There will be one day when there will be no more tears to wipe away.
There will be one day when there will be no more death to navigate.

There will be one day when there will be no more tears to wipe away.
There will be one day when there will be no more death to navigate.

There will be one day when there will be no more tears to wipe away.
There will be one day when there will be no more death to navigate.



I was going to end this diary entry with this song, but then Sam came in while I listened to this song once again.  I’ve had a bit of a hard time getting a read on him as to how he is feeling and just how much of his dad’s death he’s even comprehending.  He’s such a “scientific” and logical type of kid that he has seemed more interested in the facts of his dad’s death, asking just what seizures are exactly and informing me that his dad’s “spirit is in Heaven, but we buried his body” – stuff like that.  But he has not been all that emotional about his loss.  However, while I listened to this song, Sam suddenly said to me, “Dad’s in that place, you know – what they’re singing about.”


He’s 5 years old and he gets it.  He accepts it.  Years from now, we may have some emotional fall-out from the trauma of what he has experienced, and we’ll deal with it. But for right now, he’s ok with just knowing that Daddy is in Heaven.


I am too, Son, - I am too.



















  1. Oh, Sarah, as I read this today it took me back. Back to when my grief was such a canyon in front of me. Feeling ripped in two, functioning as half a person, dealing with the family size -1, visiting his work without him there, being touched by the giving of others, ordinary things like bills and shopping stabbing my heart and making it hard to stand, to breathe........

    I didn't find your post depressing.
    I found it REAL.
    Grieving yet having hope.
    But overall it is grief trying be to represented by words that don't do justice to the ache.

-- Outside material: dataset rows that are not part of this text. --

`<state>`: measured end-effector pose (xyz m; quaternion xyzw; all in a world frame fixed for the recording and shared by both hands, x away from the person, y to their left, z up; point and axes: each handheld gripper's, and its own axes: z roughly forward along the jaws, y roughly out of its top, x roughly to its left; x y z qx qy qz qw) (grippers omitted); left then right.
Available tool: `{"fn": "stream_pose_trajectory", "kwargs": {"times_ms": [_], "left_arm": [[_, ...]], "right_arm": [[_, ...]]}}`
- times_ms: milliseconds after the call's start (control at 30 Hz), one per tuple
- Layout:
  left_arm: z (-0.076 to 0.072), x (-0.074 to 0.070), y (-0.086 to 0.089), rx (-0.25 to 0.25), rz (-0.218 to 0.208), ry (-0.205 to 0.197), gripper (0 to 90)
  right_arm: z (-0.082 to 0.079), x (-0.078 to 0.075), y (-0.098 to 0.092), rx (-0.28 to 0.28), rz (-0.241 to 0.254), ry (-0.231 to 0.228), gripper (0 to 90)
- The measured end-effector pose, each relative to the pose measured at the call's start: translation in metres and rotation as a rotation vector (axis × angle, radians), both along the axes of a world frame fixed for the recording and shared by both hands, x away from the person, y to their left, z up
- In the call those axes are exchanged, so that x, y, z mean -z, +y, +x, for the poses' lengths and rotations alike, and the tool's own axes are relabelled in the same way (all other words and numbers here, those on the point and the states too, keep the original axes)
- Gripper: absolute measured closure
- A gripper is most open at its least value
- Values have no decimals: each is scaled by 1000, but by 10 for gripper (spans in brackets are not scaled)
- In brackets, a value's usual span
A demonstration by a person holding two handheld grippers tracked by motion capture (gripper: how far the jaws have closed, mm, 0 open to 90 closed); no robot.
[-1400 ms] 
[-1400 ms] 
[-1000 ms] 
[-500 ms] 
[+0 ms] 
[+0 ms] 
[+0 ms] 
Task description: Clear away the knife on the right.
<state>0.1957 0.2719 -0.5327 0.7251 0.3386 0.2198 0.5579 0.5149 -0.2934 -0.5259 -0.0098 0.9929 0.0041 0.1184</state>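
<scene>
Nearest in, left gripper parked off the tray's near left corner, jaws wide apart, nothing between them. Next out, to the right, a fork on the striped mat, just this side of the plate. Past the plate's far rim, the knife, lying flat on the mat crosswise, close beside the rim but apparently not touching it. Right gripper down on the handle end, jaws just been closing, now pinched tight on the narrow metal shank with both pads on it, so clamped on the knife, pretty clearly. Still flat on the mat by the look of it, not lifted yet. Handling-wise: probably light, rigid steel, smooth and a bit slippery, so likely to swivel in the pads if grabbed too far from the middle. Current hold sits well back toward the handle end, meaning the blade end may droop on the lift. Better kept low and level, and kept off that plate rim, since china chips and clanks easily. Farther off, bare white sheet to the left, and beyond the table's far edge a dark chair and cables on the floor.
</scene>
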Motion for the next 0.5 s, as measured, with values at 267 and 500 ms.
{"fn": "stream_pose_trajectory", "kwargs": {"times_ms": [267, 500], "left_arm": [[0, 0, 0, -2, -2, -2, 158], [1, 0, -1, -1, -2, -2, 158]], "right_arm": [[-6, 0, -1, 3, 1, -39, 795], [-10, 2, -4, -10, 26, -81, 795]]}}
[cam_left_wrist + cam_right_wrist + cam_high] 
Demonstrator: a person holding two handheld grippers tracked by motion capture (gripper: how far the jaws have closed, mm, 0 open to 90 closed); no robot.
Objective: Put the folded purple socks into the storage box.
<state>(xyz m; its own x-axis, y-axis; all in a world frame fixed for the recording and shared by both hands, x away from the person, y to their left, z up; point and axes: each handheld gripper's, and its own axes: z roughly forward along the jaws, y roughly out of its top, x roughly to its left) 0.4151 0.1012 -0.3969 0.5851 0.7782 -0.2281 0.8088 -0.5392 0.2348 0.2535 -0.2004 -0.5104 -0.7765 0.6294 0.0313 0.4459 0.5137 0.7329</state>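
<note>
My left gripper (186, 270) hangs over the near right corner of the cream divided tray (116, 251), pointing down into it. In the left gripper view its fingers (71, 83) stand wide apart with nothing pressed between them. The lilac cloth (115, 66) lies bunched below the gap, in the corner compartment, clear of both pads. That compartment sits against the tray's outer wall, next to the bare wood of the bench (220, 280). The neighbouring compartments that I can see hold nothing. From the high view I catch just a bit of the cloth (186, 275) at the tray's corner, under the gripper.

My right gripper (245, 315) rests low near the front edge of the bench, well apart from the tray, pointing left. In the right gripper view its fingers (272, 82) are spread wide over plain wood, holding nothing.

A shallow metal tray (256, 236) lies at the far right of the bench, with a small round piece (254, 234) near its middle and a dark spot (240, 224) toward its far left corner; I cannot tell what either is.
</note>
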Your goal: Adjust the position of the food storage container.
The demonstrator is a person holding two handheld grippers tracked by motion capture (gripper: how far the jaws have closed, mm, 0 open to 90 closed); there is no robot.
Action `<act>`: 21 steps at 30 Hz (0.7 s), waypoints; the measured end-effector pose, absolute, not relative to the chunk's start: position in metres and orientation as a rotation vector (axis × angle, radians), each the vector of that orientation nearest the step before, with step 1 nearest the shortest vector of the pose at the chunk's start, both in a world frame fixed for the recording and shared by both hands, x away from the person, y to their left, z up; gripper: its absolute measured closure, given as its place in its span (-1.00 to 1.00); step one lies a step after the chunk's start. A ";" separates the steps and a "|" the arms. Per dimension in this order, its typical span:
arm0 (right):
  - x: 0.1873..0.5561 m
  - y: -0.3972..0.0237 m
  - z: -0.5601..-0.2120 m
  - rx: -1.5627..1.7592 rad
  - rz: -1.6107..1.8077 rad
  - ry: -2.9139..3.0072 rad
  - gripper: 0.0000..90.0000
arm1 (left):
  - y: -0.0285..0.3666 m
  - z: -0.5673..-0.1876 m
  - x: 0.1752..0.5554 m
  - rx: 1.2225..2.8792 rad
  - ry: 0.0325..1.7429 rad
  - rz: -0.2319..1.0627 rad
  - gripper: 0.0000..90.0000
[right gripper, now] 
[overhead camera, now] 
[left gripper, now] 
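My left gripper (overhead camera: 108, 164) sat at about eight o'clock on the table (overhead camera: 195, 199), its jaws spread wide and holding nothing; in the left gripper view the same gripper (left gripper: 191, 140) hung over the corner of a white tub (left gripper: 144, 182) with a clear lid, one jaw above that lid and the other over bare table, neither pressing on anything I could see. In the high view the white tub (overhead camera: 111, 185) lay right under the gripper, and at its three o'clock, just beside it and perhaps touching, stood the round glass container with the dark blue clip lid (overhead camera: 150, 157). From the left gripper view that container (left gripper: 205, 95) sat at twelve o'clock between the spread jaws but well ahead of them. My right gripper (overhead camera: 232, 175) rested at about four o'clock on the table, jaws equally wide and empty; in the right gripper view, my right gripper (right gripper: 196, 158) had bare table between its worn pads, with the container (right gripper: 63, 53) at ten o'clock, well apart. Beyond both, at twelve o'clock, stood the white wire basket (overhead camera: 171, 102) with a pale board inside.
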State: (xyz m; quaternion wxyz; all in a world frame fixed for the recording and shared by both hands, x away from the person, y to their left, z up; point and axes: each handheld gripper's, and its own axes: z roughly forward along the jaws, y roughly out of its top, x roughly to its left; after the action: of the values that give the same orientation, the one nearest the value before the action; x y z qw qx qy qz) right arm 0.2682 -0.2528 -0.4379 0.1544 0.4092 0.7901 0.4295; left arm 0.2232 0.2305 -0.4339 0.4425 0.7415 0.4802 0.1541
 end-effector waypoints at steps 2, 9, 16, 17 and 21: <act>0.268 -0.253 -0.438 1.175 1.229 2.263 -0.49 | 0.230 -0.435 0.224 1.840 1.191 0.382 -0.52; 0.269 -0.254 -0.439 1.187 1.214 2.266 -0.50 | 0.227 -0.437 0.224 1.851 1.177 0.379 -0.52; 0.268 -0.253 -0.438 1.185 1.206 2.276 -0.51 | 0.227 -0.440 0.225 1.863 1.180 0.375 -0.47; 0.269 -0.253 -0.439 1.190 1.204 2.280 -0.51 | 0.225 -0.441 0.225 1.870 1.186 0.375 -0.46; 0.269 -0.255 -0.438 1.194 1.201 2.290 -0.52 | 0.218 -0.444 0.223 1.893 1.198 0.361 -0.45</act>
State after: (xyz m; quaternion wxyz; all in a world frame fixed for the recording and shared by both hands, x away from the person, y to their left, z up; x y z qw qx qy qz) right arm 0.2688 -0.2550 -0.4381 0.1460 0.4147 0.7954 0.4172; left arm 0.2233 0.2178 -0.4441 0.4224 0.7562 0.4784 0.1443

    All of us who have had a spouse go to heaven-
    get it.
    All of us who have lost a loved one -get it.
    And to the gave them a real glimpse into grieving the love of your life and being held up by JEsus. Grieving but not without hope.

    Thank you for sharing your heart.
    I am praying for you with understanding.
    Big hugs to you & shared tears.

  2. Sarah, a friend posted one of your blog posts on FB. I honestly can't even fathom your life but wanted you to know I am praying for you. My husband is 42 also. I can't imagine. We have 8 kids and one of them is only a year old...just can't wrap my mind around losing their father when they are little, and you have very young ones too. I am so very sorry. I appreciated this post. You are being very real and real is good. I don't think it is healthy when people paste on a happy face and use Christianese...God bless you, Sarah.